Exercise prompt — Restate word for word the lines that begin the listing and end with the line holding "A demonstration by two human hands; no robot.".

Provided data —
☆ ☆ ☆ ☆ ☆
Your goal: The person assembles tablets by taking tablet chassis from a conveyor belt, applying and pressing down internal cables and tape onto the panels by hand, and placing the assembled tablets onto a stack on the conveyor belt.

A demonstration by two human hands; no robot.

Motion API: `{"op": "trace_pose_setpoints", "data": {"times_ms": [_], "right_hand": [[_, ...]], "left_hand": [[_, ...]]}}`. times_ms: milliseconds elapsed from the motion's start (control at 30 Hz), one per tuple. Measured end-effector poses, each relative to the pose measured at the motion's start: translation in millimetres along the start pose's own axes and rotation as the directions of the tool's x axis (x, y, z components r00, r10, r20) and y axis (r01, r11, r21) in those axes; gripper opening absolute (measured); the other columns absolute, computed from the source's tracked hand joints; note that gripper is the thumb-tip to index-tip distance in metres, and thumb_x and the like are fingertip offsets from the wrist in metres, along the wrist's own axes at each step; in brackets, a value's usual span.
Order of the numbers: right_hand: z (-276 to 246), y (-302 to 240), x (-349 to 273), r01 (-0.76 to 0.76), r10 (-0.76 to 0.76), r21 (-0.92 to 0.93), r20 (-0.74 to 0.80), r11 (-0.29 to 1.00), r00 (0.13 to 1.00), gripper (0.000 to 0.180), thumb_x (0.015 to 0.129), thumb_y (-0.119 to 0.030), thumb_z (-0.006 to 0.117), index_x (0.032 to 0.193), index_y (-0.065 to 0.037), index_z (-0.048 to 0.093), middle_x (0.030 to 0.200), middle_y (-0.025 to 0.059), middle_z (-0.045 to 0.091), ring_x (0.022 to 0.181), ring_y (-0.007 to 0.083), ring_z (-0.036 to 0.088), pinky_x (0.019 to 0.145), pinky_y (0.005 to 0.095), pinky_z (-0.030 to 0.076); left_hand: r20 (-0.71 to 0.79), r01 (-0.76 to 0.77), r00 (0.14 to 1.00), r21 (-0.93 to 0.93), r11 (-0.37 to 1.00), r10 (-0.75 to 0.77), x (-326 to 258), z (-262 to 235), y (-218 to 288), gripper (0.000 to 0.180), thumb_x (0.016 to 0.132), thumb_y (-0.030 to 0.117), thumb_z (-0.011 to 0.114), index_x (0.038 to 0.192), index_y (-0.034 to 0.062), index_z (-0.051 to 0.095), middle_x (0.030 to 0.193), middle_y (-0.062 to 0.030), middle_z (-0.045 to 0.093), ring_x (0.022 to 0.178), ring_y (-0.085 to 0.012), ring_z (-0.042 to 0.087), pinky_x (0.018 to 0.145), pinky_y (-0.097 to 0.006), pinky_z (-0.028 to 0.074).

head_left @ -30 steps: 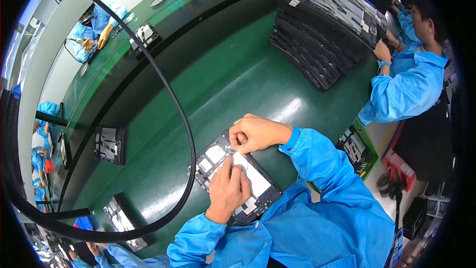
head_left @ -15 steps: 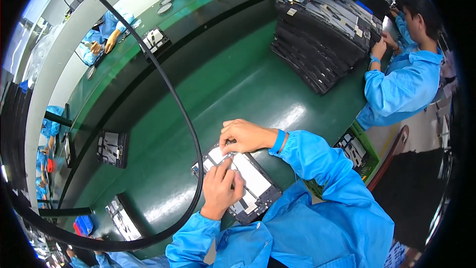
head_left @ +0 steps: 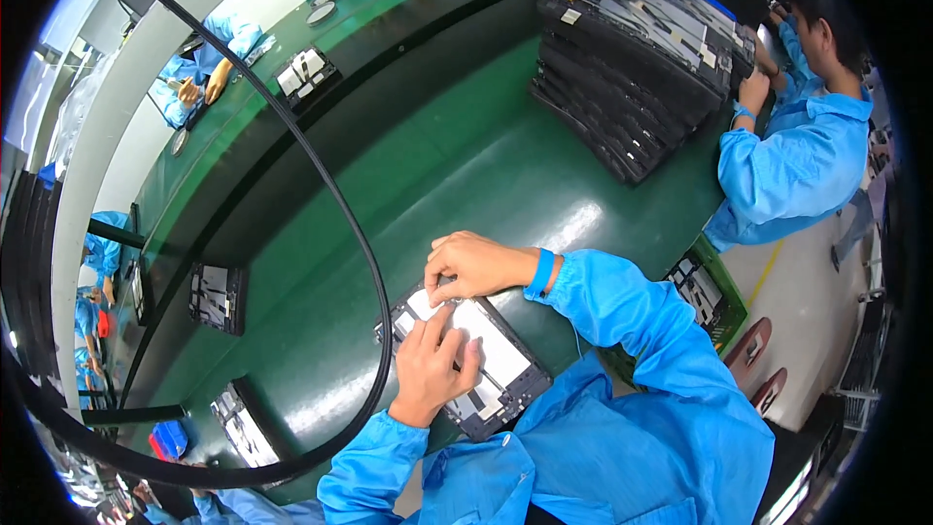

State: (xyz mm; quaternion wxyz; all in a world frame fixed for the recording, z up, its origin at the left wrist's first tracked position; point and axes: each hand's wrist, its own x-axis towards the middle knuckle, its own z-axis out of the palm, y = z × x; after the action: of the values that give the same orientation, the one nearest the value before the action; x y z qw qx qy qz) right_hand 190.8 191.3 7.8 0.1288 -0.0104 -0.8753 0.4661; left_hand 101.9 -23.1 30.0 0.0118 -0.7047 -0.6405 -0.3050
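An opened tablet-like device (head_left: 501, 350) lies slanted on the green table in front of me, with white flat panels, a dark frame and small circuit parts showing. My left hand (head_left: 428, 369) rests over its left side, index and middle fingers stretched onto the white surface and thumb held apart. My right hand (head_left: 476, 267), with a blue band at the wrist, reaches over the far edge. Its fingers are curled and pinched together close to the left fingertips. Whatever the right fingers pinch is too small or hidden to make out.
A tall stack of similar devices (head_left: 622, 78) in black trays stands at the far right, beside a co-worker (head_left: 797, 136). A black cable (head_left: 340, 185) loops across the left. More devices (head_left: 218, 297) lie leftward. A green crate (head_left: 714, 301) sits right of my arm.
My hands have shifted very slightly left and stay on the device. The co-worker's arm at the right has moved a little to the right.
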Motion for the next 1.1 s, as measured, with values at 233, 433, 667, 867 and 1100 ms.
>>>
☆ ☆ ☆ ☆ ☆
Result of the exercise —
Your goal: The person assembles tablets by taking tablet chassis from a conveyor belt, applying and pressing down internal cables and tape onto the panels by hand, and placing the assembled tablets onto a stack on the conveyor belt.

A demonstration by two human hands; no robot.

That concludes the answer.